Only these lines, please: the first one of the records through the one containing "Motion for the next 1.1", retyped exactly, both ends included and pictures omitted.

== Records provided

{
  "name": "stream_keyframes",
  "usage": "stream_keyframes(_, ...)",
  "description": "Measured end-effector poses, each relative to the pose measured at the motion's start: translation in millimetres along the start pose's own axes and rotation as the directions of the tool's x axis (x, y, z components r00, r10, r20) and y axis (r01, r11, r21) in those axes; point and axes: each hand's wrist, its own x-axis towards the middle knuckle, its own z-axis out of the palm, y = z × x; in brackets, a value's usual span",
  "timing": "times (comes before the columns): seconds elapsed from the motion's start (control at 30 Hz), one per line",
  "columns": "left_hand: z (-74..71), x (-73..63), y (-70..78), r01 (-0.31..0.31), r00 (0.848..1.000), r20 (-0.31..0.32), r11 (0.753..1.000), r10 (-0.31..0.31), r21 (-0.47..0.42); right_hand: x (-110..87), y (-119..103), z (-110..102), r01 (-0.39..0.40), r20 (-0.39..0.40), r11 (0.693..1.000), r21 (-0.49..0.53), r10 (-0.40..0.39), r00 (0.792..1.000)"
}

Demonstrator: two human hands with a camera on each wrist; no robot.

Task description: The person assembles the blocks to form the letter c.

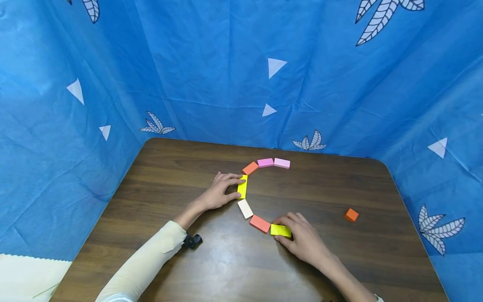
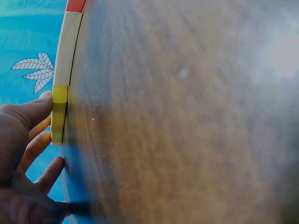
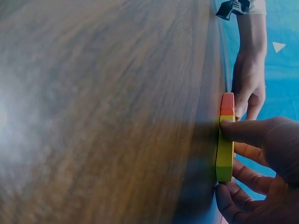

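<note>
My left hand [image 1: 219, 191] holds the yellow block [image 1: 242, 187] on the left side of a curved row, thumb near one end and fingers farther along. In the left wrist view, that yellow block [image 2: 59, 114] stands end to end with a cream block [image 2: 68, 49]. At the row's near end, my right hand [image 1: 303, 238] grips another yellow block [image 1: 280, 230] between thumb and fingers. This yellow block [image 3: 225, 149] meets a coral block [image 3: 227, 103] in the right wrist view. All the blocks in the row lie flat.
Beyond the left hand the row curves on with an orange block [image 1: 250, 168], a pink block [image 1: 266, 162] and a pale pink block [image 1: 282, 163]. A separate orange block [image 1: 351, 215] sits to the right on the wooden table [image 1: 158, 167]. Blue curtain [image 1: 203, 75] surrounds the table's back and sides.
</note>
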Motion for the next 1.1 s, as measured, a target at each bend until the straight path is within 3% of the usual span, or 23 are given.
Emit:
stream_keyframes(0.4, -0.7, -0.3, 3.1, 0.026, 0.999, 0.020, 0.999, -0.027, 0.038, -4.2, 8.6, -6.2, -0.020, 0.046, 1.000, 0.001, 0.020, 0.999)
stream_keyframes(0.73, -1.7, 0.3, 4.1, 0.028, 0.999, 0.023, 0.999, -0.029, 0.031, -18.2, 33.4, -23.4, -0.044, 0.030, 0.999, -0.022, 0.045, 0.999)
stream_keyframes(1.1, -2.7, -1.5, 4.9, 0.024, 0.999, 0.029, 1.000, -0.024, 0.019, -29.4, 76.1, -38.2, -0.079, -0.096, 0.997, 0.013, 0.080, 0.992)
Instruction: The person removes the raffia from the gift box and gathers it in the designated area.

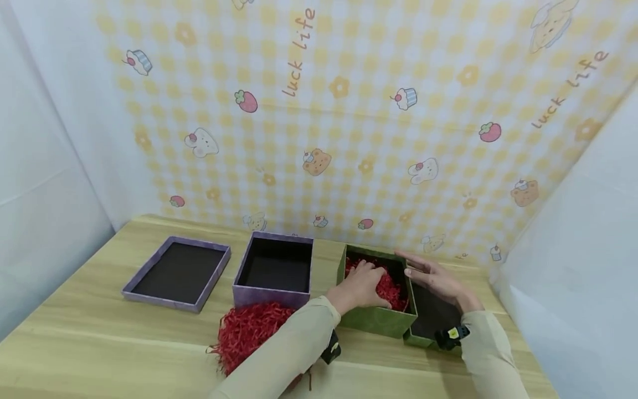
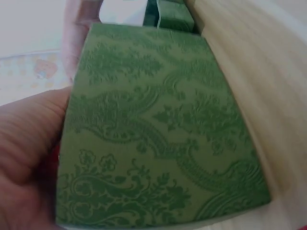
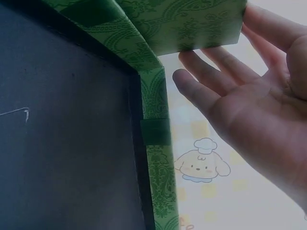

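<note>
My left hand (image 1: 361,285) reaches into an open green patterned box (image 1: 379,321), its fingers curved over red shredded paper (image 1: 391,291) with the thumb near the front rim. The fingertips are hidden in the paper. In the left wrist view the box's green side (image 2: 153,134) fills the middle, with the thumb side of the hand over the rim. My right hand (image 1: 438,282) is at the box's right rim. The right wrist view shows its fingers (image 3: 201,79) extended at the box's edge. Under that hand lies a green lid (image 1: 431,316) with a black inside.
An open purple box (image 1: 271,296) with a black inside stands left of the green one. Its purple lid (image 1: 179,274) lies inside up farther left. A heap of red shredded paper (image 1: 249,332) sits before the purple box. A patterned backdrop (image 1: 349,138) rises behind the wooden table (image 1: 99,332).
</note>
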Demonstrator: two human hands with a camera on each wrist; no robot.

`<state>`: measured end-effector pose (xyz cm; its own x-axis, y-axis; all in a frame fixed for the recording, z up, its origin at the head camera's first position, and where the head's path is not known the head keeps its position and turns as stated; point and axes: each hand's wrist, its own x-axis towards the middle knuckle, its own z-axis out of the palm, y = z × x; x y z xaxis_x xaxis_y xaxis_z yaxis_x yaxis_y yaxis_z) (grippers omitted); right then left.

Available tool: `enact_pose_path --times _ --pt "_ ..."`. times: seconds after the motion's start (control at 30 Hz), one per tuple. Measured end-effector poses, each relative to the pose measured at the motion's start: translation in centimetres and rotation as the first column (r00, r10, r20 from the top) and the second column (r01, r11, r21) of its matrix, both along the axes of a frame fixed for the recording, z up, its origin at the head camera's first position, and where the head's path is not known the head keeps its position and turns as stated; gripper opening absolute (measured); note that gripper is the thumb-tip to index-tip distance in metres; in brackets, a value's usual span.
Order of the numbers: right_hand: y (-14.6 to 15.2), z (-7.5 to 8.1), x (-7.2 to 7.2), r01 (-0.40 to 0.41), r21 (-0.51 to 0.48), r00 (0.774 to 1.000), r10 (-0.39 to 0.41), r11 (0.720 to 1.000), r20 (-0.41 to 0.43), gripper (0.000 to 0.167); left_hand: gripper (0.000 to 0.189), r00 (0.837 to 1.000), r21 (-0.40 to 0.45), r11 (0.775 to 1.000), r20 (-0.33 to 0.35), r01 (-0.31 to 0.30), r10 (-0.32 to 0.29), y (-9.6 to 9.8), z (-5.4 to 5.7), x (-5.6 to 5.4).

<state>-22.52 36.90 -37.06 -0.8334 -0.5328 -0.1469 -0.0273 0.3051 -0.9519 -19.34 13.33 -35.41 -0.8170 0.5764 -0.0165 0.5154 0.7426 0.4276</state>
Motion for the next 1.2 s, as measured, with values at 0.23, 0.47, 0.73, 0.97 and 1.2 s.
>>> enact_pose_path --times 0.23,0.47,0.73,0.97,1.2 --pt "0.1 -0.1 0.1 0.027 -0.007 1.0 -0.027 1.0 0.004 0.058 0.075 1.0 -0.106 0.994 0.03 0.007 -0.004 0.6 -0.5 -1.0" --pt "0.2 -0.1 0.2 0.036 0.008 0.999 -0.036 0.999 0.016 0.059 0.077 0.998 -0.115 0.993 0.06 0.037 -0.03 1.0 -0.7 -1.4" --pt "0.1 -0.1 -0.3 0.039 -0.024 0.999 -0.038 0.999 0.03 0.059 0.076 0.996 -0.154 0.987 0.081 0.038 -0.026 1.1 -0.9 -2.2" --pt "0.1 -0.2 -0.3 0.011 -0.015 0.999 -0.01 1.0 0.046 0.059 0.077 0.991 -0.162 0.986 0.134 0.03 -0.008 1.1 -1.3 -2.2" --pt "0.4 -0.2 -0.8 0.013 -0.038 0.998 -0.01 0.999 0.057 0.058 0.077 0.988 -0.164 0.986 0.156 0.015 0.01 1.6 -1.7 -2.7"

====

| Answer for the task |
{
  "name": "stream_keyframes",
  "usage": "stream_keyframes(_, ...)",
  "description": "Measured end-effector poses, each relative to the pose measured at the motion's start: translation in millimetres along the start pose's own axes and rotation as the directions of the tool's x axis (x, y, z components r00, r10, r20) and y axis (r01, r11, r21) in those axes; point and axes: each hand's wrist, its own x-axis towards the middle knuckle, its own z-axis out of the palm, y = z × x; in brackets, a value's usual span",
  "timing": "times (comes before the columns): seconds elapsed from the motion's start (control at 30 Hz), one per line",
  "columns": "left_hand: z (-74..71), x (-73..63), y (-70..78), r01 (-0.31..0.31), r00 (0.848..1.000), r20 (-0.31..0.32), r11 (0.753..1.000), r10 (-0.31..0.31), r21 (-0.47..0.42); right_hand: x (-110..87), y (-119..103), z (-110..102), r01 (-0.39..0.40), r20 (-0.39..0.40), r11 (0.693..1.000), r21 (-0.49..0.53), r10 (-0.40..0.39), r00 (0.792..1.000)"
}

Demonstrator: two human hands with a camera on each wrist; no robot.

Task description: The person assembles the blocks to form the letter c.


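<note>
My left hand [image 1: 219, 191] holds the yellow block [image 1: 242, 187] on the left side of a curved row, thumb near one end and fingers farther along. In the left wrist view, that yellow block [image 2: 59, 114] stands end to end with a cream block [image 2: 68, 49]. At the row's near end, my right hand [image 1: 303, 238] grips another yellow block [image 1: 280, 230] between thumb and fingers. This yellow block [image 3: 225, 149] meets a coral block [image 3: 227, 103] in the right wrist view. All the blocks in the row lie flat.
Beyond the left hand the row curves on with an orange block [image 1: 250, 168], a pink block [image 1: 266, 162] and a pale pink block [image 1: 282, 163]. A separate orange block [image 1: 351, 215] sits to the right on the wooden table [image 1: 158, 167]. Blue curtain [image 1: 203, 75] surrounds the table's back and sides.
</note>
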Motion for the next 1.1 s, as measured, a target at each bend until the straight path is within 3% of the usual span, or 23 are given.

The work on this exercise has been finished.